Ricavi in crescita ed espansione internazionale per il Gruppo Scrigno
Il Gruppo Scrigno chiude il 2025 con ricavi che superano i 150 milioni di euro. Un risultato significativo nel contesto di un mercato in contrazione, che negli ultimi quattro anni ha registrato un calo complessivo del 30% nel settore di riferimento. L'azienda riminese, la cui casa madre e a Santarcangelo, ha continuato a crescere, registrando un incremento di circa l’80% del fatturato rispetto al 2020, grazie anche all'ampliamento dei prodotti realizzati e commercializzati: non solo porte a scomparsa ma anche controtelai, porte da interni, porte blindate, scale d’arredo. Oggi Scrigno conta quasi 600 dipendenti, una presenza internazionale consolidata e una struttura produttiva articolata in 11 stabilimenti, tra i quali la nuova fabbrica di Bilbao, strategica per il mercato spagnolo, sempre più centrale nel percorso di crescita del Gruppo. Il 45% della produzione è infatti esportato all’estero, in oltre 30 Paesi. Lo scorso 19 marzo è stato inaugurato uno showroom a Torino, un altro sarà aperto a fine maggio a Cervia, ci saranno poi nel 2026 nuove inaugurazioni all'estero: Spagna (Madrid, Barcellona, Badalona) e Francia (Montceau-les-Mines).

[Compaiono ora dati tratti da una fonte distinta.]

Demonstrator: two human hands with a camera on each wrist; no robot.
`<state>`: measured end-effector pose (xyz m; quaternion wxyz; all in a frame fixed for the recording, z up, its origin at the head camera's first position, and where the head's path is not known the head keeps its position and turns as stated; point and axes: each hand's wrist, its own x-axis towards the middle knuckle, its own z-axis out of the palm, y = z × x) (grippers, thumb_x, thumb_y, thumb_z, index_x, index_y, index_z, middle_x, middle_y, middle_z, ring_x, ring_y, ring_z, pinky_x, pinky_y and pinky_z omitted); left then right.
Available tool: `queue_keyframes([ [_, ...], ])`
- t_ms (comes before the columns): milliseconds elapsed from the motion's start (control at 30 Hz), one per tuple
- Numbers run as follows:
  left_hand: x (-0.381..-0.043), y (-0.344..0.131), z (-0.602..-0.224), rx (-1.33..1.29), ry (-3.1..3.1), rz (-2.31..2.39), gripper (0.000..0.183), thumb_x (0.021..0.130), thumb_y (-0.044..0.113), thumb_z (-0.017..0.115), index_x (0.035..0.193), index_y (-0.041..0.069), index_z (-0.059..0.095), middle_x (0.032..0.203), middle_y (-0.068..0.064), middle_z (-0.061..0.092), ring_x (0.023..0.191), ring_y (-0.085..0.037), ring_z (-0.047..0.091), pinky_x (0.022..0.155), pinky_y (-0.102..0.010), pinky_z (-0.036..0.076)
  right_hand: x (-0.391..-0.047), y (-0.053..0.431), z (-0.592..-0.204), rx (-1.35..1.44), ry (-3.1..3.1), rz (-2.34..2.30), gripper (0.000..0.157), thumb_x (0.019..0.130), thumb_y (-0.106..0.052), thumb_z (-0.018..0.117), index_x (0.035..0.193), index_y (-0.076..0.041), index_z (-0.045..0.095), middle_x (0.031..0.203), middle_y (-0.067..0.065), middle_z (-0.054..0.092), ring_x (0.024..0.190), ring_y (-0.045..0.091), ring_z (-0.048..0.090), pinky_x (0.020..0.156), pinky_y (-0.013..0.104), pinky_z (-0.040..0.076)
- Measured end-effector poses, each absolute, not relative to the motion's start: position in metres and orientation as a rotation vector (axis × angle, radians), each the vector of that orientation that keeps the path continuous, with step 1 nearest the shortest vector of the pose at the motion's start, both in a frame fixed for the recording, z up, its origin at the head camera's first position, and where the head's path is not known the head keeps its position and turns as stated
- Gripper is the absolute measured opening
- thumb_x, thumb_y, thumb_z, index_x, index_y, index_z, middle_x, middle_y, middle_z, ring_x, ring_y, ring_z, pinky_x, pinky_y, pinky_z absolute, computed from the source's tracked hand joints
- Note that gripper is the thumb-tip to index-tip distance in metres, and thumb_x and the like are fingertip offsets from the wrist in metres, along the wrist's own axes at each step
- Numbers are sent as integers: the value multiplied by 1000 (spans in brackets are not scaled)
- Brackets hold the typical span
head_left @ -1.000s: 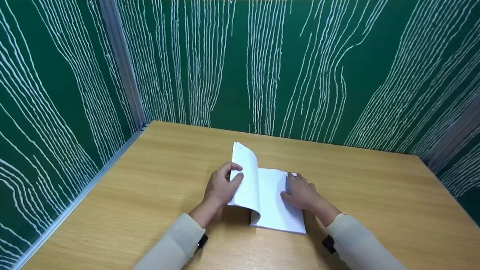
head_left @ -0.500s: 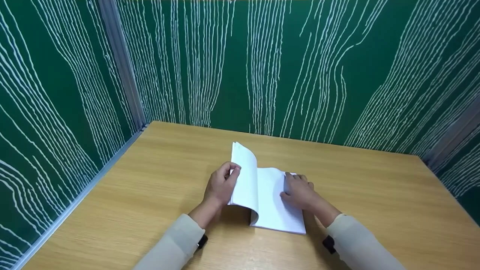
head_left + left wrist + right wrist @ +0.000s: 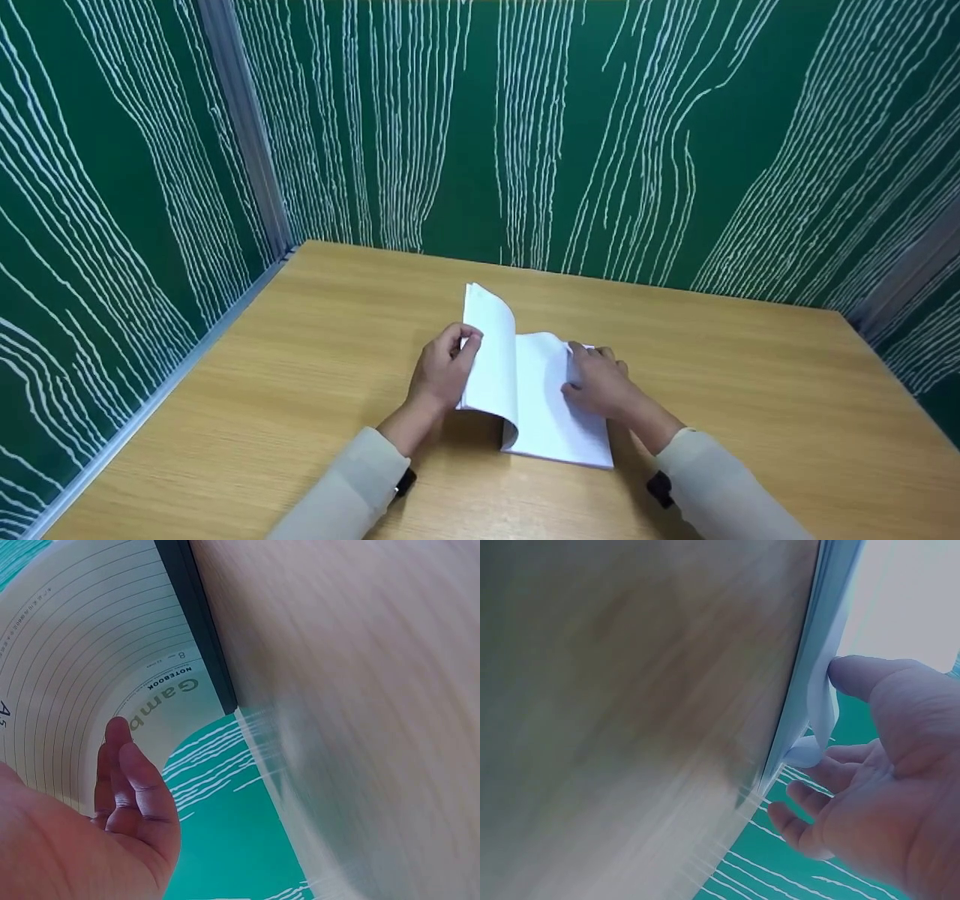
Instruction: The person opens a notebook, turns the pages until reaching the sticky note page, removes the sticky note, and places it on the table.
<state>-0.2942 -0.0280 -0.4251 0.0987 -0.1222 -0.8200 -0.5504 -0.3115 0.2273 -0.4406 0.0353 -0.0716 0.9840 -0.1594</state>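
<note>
An open notebook (image 3: 551,401) with white pages lies on the wooden table, its right half flat. Its left half (image 3: 489,352) stands raised and curves over. My left hand (image 3: 442,367) grips that raised part at its outer edge, thumb on the page side and fingers behind. In the left wrist view the lined inside of the cover (image 3: 90,652) shows printed letters, with my fingers against it. My right hand (image 3: 600,382) is at the right half's outer edge. In the right wrist view a loose page edge (image 3: 825,712) curls between my thumb and fingers.
The wooden table (image 3: 337,315) extends around the notebook on all sides. Green panels (image 3: 465,150) with wavy white lines stand behind it and at both sides. A metal post (image 3: 244,127) marks the back left corner.
My left thumb has drawn back toward the outer edge of the raised pages. Near my right fingers, the far edge of the right page bulges more than before. Otherwise the arms have hardly moved.
</note>
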Motion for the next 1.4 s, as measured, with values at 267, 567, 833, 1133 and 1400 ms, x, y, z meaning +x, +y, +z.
queue_keyframes([
  [267, -295, -28, -425, -371, -2422, -1627, 25, 99, 35, 49, 106, 17, 64, 92, -1, 59, 82, -16, 52, 73, -34, 41, -312, 228, -440, -265, 3032, -570, 71, 87, -16, 71, 147, -7, 34, 137, 21, 49, 131, 46, 31, 99, 62, 27],
  [567, -295, -28, -425, -386, -2417, -1628, 24, 99, 36, 49, 105, 18, 63, 99, 4, 61, 89, -16, 52, 79, -36, 42, -313, 227, -440, -287, 3002, -633, 69, 88, -11, 69, 146, -2, 34, 132, 19, 53, 124, 37, 42, 98, 52, 39],
  [833, -295, -28, -426, -383, -2413, -1623, 23, 98, 34, 50, 105, 17, 64, 97, 5, 61, 89, -17, 53, 80, -36, 42, -313, 224, -440, -333, 3024, -679, 69, 85, -6, 73, 145, -8, 39, 132, 15, 55, 119, 34, 48, 96, 51, 43],
  [1133, -294, -28, -426, -360, -2419, -1632, 24, 98, 36, 50, 105, 18, 64, 96, 5, 60, 89, -16, 54, 80, -36, 43, -311, 225, -440, -423, 3072, -740, 68, 83, -5, 73, 143, -13, 41, 137, 14, 51, 119, 31, 53, 97, 48, 42],
  [1400, -295, -28, -425, -385, -2374, -1668, 21, 97, 31, 52, 104, 16, 65, 95, 3, 61, 86, -16, 53, 79, -35, 43, -310, 226, -438, -504, 3154, -830, 63, 85, -7, 71, 141, -12, 42, 140, 14, 43, 122, 32, 52, 96, 47, 43],
])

“Il 2025 - spiega Fabrizio Campanella, CEO del Gruppo Scrigno - ha segnato un passaggio chiave nel percorso di evoluzione del Gruppo. Stiamo costruendo un sistema sempre più integrato, in cui ogni prodotto contribuisce a definire lo spazio nel suo insieme. La porta non è più un elemento isolato, ma parte di un progetto più ampio, capace di connettere ambienti, funzioni e linguaggi. È in questa direzione che continuiamo a sviluppare la nostra visione di ‘Evolving Spaces’.”